The company's new IDA-3100 antenna is intended to bridge a gap between a traditional handheld or fixed UHF reader portal and a high-cost real-time location system.
By Claire Swedberg
Apr 21, 2015

Multiple retailers in the United States and Europe are trialing Tyco Retail Solutions' new steerable-beam ultrahigh-frequency (UHF) RFID antenna that, according to the company, can indicate not only a tagged item's location, but also the direction in which it is moving. The trials are intended to test whether the new IDA-3100 antenna, used with Tyco Retail Solutions' Sensormatic IDX 2000 or IDX 8000 reader and TrueVue software, can provide details regarding how items move within a specific space, such as a fitting room or doorway, and the ways in which customers interact with products.

Tyco says it developed the new antenna to provide a way to bring greater intelligence to passive UHF RFID deployments without greatly increasing cost. Currently, the company explains, most UHF RFID deployments in stores involve the tracking of tagged items by means of a handheld reader or a fixed portal in an area between the backroom and sales floor. This, however, brings limited information to a store manager. Alternatively, a retailer could deploy real-time location system (RTLS) technology in order to locate all items within a store in real time. RTLS technology can provide a vast amount of visibility, but it is often cost-prohibitive, according to Randy Dunn, Tyco Retail Solutions' director of global sales and professional services. "We saw a gap in the market place," he says, adding that the IDA-3100 is designed to fill that void.

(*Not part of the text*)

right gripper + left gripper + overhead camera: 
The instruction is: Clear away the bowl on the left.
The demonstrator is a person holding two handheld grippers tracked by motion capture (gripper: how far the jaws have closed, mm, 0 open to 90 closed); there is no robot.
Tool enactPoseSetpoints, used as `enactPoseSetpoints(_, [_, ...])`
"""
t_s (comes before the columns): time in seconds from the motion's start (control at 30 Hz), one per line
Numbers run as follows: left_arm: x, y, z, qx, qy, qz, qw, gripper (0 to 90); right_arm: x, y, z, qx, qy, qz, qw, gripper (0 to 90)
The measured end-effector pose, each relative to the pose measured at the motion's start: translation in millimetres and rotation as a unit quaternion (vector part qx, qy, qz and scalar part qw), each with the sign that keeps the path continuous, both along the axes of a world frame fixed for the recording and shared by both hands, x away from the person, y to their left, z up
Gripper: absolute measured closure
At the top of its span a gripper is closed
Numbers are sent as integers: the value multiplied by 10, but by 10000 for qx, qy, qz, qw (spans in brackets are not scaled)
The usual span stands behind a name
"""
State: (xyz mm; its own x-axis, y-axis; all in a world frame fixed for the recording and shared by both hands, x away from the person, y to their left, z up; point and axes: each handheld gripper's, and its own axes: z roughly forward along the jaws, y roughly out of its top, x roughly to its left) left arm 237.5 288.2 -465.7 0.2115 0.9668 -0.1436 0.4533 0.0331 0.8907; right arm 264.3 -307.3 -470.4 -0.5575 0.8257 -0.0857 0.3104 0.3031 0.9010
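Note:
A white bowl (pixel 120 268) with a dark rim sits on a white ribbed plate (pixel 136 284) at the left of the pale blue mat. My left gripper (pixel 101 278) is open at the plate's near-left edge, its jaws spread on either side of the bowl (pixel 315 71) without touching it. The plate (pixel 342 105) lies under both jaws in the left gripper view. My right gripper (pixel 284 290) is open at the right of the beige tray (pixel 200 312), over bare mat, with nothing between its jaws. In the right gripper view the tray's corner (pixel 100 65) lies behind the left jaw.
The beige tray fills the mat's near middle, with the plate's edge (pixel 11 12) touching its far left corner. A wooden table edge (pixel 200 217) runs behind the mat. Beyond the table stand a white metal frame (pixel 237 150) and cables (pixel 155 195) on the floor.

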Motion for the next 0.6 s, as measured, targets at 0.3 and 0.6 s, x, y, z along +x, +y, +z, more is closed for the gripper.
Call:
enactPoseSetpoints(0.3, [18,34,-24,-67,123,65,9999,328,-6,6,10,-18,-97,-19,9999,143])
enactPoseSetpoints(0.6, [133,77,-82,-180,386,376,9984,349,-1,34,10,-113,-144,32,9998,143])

Installed in a dressing room's ceiling, the low-profile IDA-3100 antenna can be used to track which garments are taken into a fitting room.
The IDA-3100, which measures 33.8 centimeters by 37.2 centimeters by 1.9 centimeters (13.3 inches by 14.6 inches by 0.7 inch), is designed to have a low profile and be mounted on walls or ceilings at transition points, such as in fitting rooms, entrances to fitting rooms, point-of-sale areas or doorways. The antenna emits an RF beam that sweeps across the read zone in front of the antenna, thereby reading a tag multiple times as it moves past the antenna, and identifying the direction in which the tag is moving. By knowing the direction of a tag's movement, store managers can track when goods move from a stock room to the sales floor, determine which garments are taken into a fitting room, as well as how long they remain there, or track an item's movement on the sales floor and toward a doorway. The system is not designed to provide RTLS functionality for an entire store, Dunn notes, but rather to operate in very specific locations within the store where product movement may be of greatest interest.

TrueVue software can provide analytics, such as which items are being taken into a fitting room most frequently, and how often those fitting room sessions lead to sales. The software can also provide real-time alerts to personnel, such as when items have collected in the fitting rooms, are no longer in use and need to be returned to the sales floor.